Weaker Inflation Causes Policy Pivot Hopes To Soar
Inside This Week’s Bull Bear Report
- Market Surges On Policy Pivot Hopes
- Weaker Inflation Print Finally Arrives
- How We Are Trading It
- Research Report – The Policy Pivot May Not Be Bullish
- Youtube – Market Recap With Adam Taggert
- Stock Of The Week
- Daily Commentary Bits
- Market Statistics
- Stock Screens
- Portfolio Trades This Week
Market Surges On Policy Pivot Hopes
Last week, we discussed the markets dive following the hawkish comments from Jerome Powell stating it was “‘premature’ to discuss a pause in rate increases,” which sent stocks tumbling as the “policy pivot” hopes got crushed. However, what a difference a week can make as a weaker inflation print led to a massive surge in the stock market on Thursday.
From a technical perspective, the market tested and held crucial support again at the 20-dma after the FTX (cryptocurrency) blowup on Wednesday. The subsequent rally off support turned our MACD “buy signal” higher, keeping it intact, and the market cleared critical resistance at the 100-dma.
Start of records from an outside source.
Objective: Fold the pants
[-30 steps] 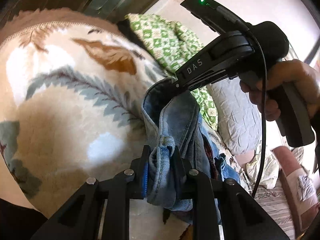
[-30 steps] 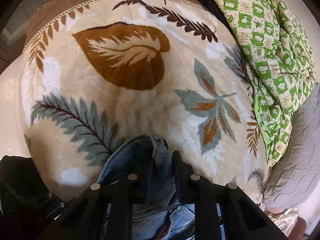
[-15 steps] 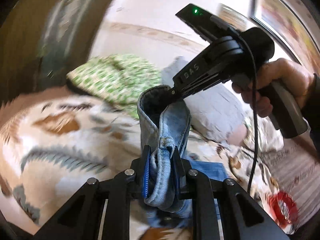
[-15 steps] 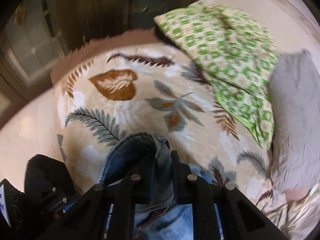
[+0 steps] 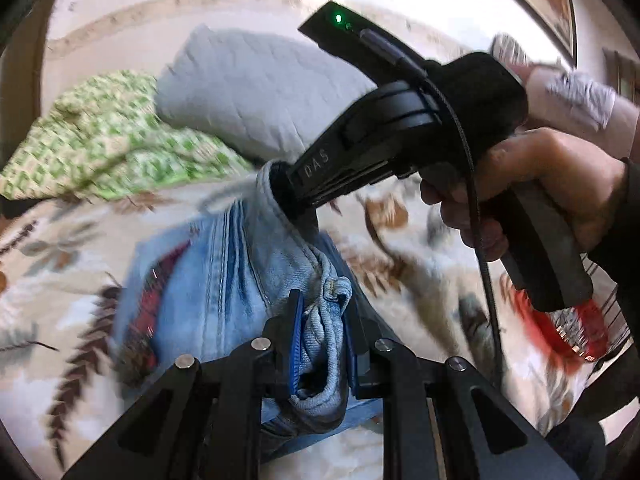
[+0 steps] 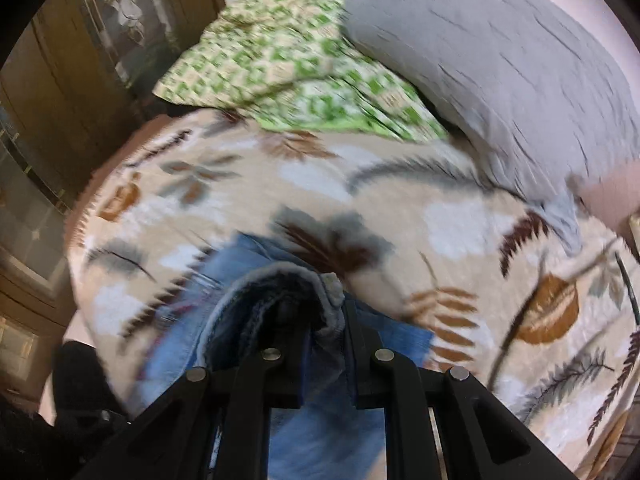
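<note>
Your left gripper (image 5: pixel 322 344) is clenched on the waistband of the jeans (image 5: pixel 224 276), and your right gripper (image 6: pixel 326 344) grips the same band a little further along. You are lifting the jeans above the leaf-patterned blanket (image 6: pixel 460 216); next, I think, spread them flat. Your right hand (image 5: pixel 532 192) holds its handle tilted downward. Beyond lie a green quilt (image 6: pixel 288 60) and a grey pillow (image 6: pixel 500 60).

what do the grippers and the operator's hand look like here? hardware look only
Both grippers are matte black with angular linkage arms and silver pivot bolts; the left gripper shows blue pads inside its fingers. The right gripper has a pistol-style handle, white "DAS" lettering, a green LED and a braided black cable. The right hand is bare, with a dark sleeve cuff.
</note>
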`<act>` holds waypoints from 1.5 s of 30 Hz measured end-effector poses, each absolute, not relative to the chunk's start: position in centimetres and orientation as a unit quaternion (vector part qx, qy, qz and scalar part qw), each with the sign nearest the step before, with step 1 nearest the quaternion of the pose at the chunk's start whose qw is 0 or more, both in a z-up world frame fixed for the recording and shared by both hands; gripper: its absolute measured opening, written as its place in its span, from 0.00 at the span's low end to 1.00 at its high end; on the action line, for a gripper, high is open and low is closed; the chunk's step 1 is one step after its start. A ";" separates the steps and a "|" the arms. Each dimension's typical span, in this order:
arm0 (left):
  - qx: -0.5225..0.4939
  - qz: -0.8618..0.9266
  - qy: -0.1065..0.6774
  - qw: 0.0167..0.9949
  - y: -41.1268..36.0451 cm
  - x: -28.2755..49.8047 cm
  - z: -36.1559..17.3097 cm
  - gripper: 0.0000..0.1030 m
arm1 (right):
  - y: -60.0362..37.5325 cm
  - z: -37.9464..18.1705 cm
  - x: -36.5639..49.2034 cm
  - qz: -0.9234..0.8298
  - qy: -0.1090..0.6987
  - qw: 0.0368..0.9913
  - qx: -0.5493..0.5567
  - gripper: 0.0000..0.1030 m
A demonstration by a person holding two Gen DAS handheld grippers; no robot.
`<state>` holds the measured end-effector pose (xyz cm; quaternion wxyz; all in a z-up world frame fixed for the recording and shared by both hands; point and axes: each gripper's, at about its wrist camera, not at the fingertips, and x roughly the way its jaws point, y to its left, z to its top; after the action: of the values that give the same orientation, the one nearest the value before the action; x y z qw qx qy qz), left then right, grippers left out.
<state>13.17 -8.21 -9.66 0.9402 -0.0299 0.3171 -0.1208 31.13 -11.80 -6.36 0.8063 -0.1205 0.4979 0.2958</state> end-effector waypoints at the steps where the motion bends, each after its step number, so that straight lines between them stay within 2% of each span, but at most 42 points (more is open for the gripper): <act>1: -0.022 -0.121 0.327 0.937 -8.8 13.6 -10.5 0.17 | -12.7 -7.4 31.6 0.294 0.502 0.806 -0.108 0.14; 7: -0.043 -0.134 0.377 0.916 -9.9 15.7 -13.8 0.17 | -15.7 -13.3 33.5 0.271 0.535 0.797 -0.073 0.14; 9: -0.040 -0.132 0.380 0.915 -10.0 15.7 -13.9 0.17 | -16.4 -13.7 33.6 0.275 0.533 0.799 -0.047 0.14; 14: -0.034 -0.131 0.388 0.912 -10.1 16.2 -14.2 0.17 | -16.1 -13.4 33.4 0.269 0.531 0.801 -0.062 0.14; 17: -0.026 -0.136 0.389 0.911 -10.3 16.8 -14.0 0.19 | -15.8 -12.8 33.0 0.259 0.529 0.805 -0.079 0.19; 18: -0.036 -0.146 0.386 0.910 -10.1 16.7 -13.9 0.22 | -15.9 -12.6 32.9 0.255 0.525 0.807 -0.085 0.24; 19: -0.044 -0.153 0.385 0.909 -10.0 16.6 -13.8 0.30 | -16.1 -12.2 32.6 0.246 0.521 0.811 -0.097 0.30; 20: -0.057 -0.171 0.382 0.906 -9.8 16.5 -13.5 0.37 | -16.5 -11.7 32.2 0.235 0.516 0.817 -0.107 0.52; 21: -0.063 -0.188 0.381 0.903 -9.8 16.4 -13.2 0.55 | -17.1 -11.3 31.9 0.223 0.511 0.822 -0.113 0.76; 22: -0.062 -0.198 0.380 0.901 -10.0 16.1 -12.9 0.78 | -17.8 -10.7 31.4 0.215 0.503 0.829 -0.115 0.77; 24: -0.036 -0.203 0.367 0.907 -10.7 15.2 -11.9 0.99 | -19.4 -9.5 30.8 0.212 0.498 0.834 -0.103 0.77; 27: -0.007 -0.199 0.344 0.918 -11.0 13.3 -10.6 1.00 | -22.0 -7.7 29.6 0.192 0.496 0.843 -0.085 0.78; 34: -0.057 -0.212 0.320 0.922 -5.3 9.9 -6.7 1.00 | -26.2 -3.8 26.3 0.167 0.477 0.862 -0.020 0.82; 36: -0.082 -0.199 0.319 0.923 -2.0 9.8 -5.6 1.00 | -26.7 -3.4 25.6 0.171 0.478 0.862 0.012 0.89; 40: -0.140 -0.170 0.339 0.915 3.8 11.4 -5.5 1.00 | -26.3 -4.2 24.6 0.199 0.494 0.843 0.076 0.90; 45: -0.200 -0.138 0.386 0.890 9.1 15.2 -7.8 1.00 | -23.6 -6.9 23.9 0.222 0.519 0.820 0.094 0.90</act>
<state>15.21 9.07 -7.81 0.8900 -0.2001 0.3857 -0.1385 23.88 -23.55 -6.88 0.8200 0.0942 0.5192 0.2215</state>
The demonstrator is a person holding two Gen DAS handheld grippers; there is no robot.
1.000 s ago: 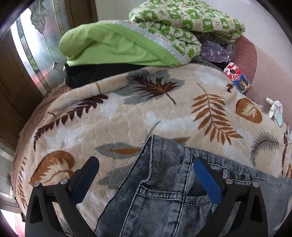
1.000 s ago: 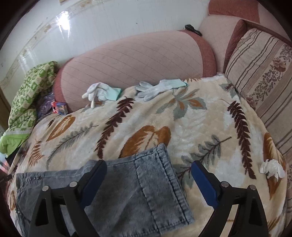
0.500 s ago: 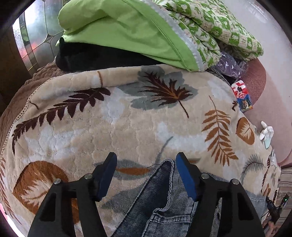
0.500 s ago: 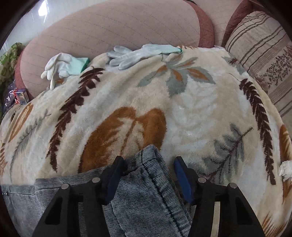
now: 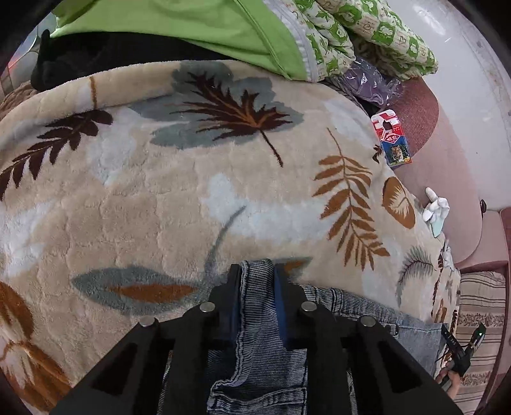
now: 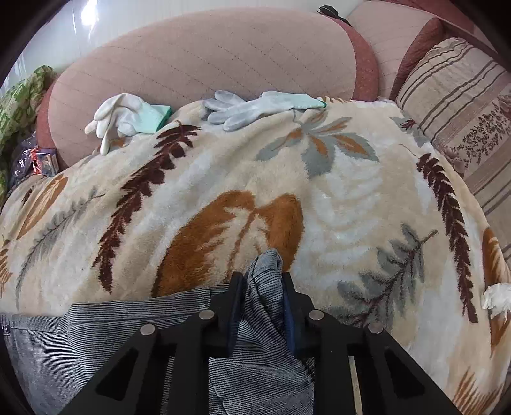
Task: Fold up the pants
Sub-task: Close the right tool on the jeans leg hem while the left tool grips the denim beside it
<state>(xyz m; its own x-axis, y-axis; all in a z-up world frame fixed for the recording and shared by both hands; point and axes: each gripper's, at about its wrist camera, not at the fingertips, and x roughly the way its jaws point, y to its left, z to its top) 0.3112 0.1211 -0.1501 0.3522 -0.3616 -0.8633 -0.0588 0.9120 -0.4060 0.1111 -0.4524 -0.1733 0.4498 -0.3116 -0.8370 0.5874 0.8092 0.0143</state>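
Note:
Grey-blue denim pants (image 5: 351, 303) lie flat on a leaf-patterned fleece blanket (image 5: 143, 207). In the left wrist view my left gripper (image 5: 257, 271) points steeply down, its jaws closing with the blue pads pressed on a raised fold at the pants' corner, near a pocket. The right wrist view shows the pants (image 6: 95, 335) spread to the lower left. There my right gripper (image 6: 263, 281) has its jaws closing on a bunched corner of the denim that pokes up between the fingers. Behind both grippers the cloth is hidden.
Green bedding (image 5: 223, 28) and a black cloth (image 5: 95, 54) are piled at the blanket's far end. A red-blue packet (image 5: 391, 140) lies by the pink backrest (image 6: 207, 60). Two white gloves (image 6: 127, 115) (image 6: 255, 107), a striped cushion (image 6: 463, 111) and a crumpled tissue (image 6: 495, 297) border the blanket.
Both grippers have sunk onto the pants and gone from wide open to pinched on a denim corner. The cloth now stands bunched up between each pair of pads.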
Such now sets the stage for a rally to the 200-dma between 4000 and 4100.
The surge in asset prices also cleared levels that are now forcing short-sellers to cover positions which will add “fuel to the rally” over the next few days. As noted by Goldman Sachs, CTAs bought $43BN last week and $79BN the previous month. Now that we are above the short-term trigger, Goldman calculates a whopping $38 billion to buy over the next week and substantially more (green line) if the market is up big. The chart below shows that the bank expects more than +$79 billion of net buying over the month.
As we will discuss in more detail today, while weaker inflation was evident in the latest report, such does not mean the Fed will stop hiking interest rates. However, as discussed last week following the FOMC meeting, the Fed has already clarified that they will slow the rate hike pace. Such was a point made by Philadelphia Fed President Patrick Harker on Thursday:
“In the upcoming months, in light of the cumulative tightening we have achieved, I expect we will slow the pace of our rate hikes as we approach a sufficiently restrictive stance.”
Moving from 75bps rate hikes to 50bps in December is still a significant “aggressive action” that will impact economic growth in 2023.
As we will discuss, the surge in markets, while much needed, is likely another opportunity to reduce risk and rebalance portfolios as we head into 2023. Slower economic growth and falling inflation do not support currently elevated earnings and profit margins.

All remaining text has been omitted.